Poles apart from her new boyfriend, Han-Mi is coy and smitten for most of the film and the performance that Han Ji-Hye delivers is, by turns, annoyingly pathetic and then occasionally strong-willed and assertive. That we applaud her when she finally turns the tables is the obvious trick to pull but, once again, there's room for thought. What about when Young-Bin steps in and exacts some payback on the teacher that has bullied Han-Mi? The feeling that these two really are fated to be together shines through here, and it would be hard not to be touched by her reactions to this unorthodox act of chivalry. But, for my money, the best performance in the film is that of Shin Hee as the blood-obsessed cousin. Her barely controlled inner-rage is a joy to watch and her delicious verdict on Type B blokes - “All bad things begin with a B” - is priceless. She possesses a terrific steely-eyed conviction and a devious detective nature that makes her the one to watch.

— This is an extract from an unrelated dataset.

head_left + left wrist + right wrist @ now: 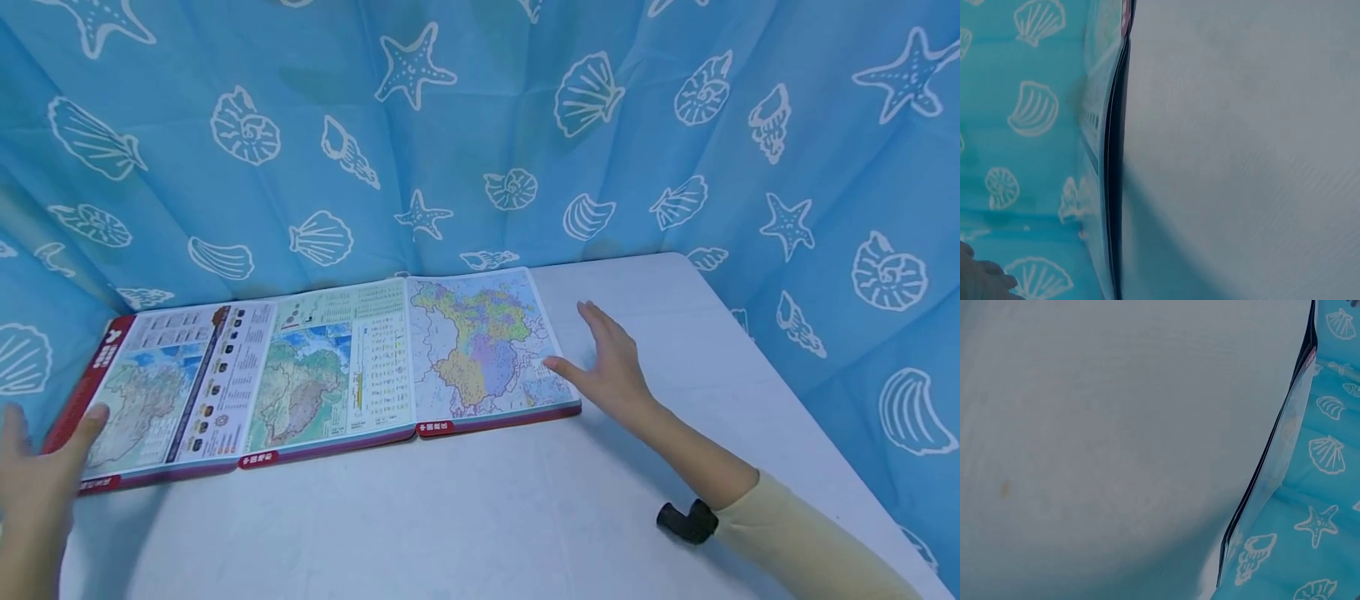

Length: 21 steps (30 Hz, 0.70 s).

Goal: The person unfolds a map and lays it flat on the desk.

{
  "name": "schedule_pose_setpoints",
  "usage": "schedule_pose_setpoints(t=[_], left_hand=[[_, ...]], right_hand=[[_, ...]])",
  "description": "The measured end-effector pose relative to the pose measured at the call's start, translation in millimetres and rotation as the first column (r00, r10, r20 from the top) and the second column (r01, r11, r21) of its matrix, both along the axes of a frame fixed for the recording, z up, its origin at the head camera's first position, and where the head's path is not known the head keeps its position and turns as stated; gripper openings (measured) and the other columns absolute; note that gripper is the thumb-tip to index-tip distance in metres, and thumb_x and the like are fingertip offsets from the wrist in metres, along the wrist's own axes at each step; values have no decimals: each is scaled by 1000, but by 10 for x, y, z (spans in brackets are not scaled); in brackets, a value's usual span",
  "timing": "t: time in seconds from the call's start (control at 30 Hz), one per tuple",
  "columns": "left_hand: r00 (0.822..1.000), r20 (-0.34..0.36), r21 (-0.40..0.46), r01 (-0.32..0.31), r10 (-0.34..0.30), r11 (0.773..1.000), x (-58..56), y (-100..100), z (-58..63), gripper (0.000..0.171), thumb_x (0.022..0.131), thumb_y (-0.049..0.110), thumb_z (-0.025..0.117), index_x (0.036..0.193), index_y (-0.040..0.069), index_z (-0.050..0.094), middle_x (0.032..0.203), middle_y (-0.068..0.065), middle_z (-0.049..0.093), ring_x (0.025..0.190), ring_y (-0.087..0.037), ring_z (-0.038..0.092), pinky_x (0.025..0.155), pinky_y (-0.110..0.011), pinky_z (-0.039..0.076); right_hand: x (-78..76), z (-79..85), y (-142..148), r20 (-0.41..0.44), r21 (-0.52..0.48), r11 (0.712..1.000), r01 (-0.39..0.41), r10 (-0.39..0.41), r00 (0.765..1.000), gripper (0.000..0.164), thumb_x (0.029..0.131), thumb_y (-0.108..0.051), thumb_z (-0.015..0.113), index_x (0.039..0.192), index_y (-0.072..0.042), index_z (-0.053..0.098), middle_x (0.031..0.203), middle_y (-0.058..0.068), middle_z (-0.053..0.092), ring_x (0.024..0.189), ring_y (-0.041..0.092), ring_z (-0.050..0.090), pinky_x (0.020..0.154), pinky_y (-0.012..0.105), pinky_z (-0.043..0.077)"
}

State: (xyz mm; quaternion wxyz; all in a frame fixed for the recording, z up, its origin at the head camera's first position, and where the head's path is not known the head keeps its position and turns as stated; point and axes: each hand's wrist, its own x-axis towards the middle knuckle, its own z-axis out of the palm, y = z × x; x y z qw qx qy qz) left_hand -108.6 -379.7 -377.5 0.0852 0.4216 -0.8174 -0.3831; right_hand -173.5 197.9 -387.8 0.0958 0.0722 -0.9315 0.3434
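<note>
Three map sheets lie side by side in a row at the back of the table: a left map [142, 400] with a red left border, a middle map [303, 387] and a right map [487, 342] in several colours. Dark red tabs with white characters mark their front edges. My left hand [45, 475], fingers spread, is at the left map's outer end and overlaps its corner in the head view; its fingertips [988, 278] show in the left wrist view. My right hand [611, 371] holds nothing, thumb and fingers apart, its thumb overlapping the right map's right edge.
A white cloth-covered table [360, 525] extends in front of the maps. Behind and to the right hangs a blue curtain [465, 108] printed with white shells and starfish. A black fitting [688, 522] sits at my right sleeve [802, 542].
</note>
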Motion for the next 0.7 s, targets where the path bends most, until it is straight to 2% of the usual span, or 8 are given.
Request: schedule_pose_setpoints(t=[0.13,0.2,0.27,0.33,0.4,0.47,0.63,0.7], left_hand=[[992,-45,-49,112,-114,993,-129,-169,-314,104,79,69,52,145,33,-21,157,-1,-16,143,-35,-12,106,-67,5],[985,-47,-89,162,-166,983,-176,-191,-407,105,80,66,55,144,33,-21,156,1,-18,143,-33,-14,106,-67,4],[976,-50,-122,203,-211,971,-184,-98,-387,106,81,62,59,144,33,-22,156,3,-19,143,-32,-15,106,-68,3],[966,-59,-152,241,-252,959,-167,76,-277,107,82,57,61,145,31,-21,155,4,-20,143,-31,-15,105,-68,3],[946,-64,-216,299,-319,929,-122,280,-139,107,83,56,61,146,27,-20,155,0,-20,142,-33,-16,105,-67,-2],[911,-39,-313,378,-410,871,-60,494,31,103,86,53,57,148,18,-17,155,-6,-20,141,-35,-17,106,-66,-9],[803,86,-564,527,-590,636,50,865,219,105,86,66,43,148,0,-10,153,-24,-15,138,-46,-15,103,-69,-14],[774,121,-601,555,-622,574,43,969,228,109,83,71,43,149,1,-7,153,-25,-13,138,-47,-13,102,-71,-13]], right_hand=[[-9,36,2,-127,158,987,-10,30,991,95,74,-45,75,146,-3,30,152,20,26,140,38,22,110,64,12],[-3,51,5,-180,230,973,-13,55,982,97,73,-48,75,146,-2,31,151,21,26,139,38,22,111,63,8],[9,67,7,-226,291,957,-13,82,971,98,72,-51,74,145,-2,32,151,21,27,139,38,22,112,63,6],[21,87,7,-260,342,940,-11,106,960,100,71,-54,73,145,-2,32,151,21,26,139,39,21,111,63,4],[35,110,7,-282,381,924,-8,124,951,101,70,-56,72,146,-3,31,151,22,25,139,39,21,111,63,2],[46,135,2,-291,412,911,-6,138,947,102,70,-57,71,146,-3,31,152,22,25,139,40,20,111,64,0],[66,188,-10,-261,472,882,-6,147,954,104,71,-60,69,147,-3,28,153,23,22,140,41,17,110,64,-5],[71,208,-17,-224,495,869,-16,145,964,105,72,-62,67,148,-3,25,154,23,19,141,42,14,110,65,-8]])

“You sick Type B jerk! You said you were different.”
Choi Seok-Won keeps the proceedings light and effervescent, but with daftness too-often replacing good comedy, the film fails to raise more than an amused smirk or two. The mobile phone malarkey eventually becomes a tad irritating, with text icons appearing up onscreen and the symbolic bus rides that bookend proceedings seem slightly heavy-handed. The score, too, is a little distracting with far too much in the way of frothy, light-heartedness in a breezy sixties, lounge-style - although I did detect a slight hint of early Depeche Mode on one cue. There are some quite bizarre lines of dialogue that crop up occasionally but these may be attributed to some form of subtitling japery. Overall though, My Boyfriend Is Type B is still an entertaining little romp. And, given the choice, I would far rather watch this than the next big star vehicle fluff-fest that floats out of the cliché-capital of the world.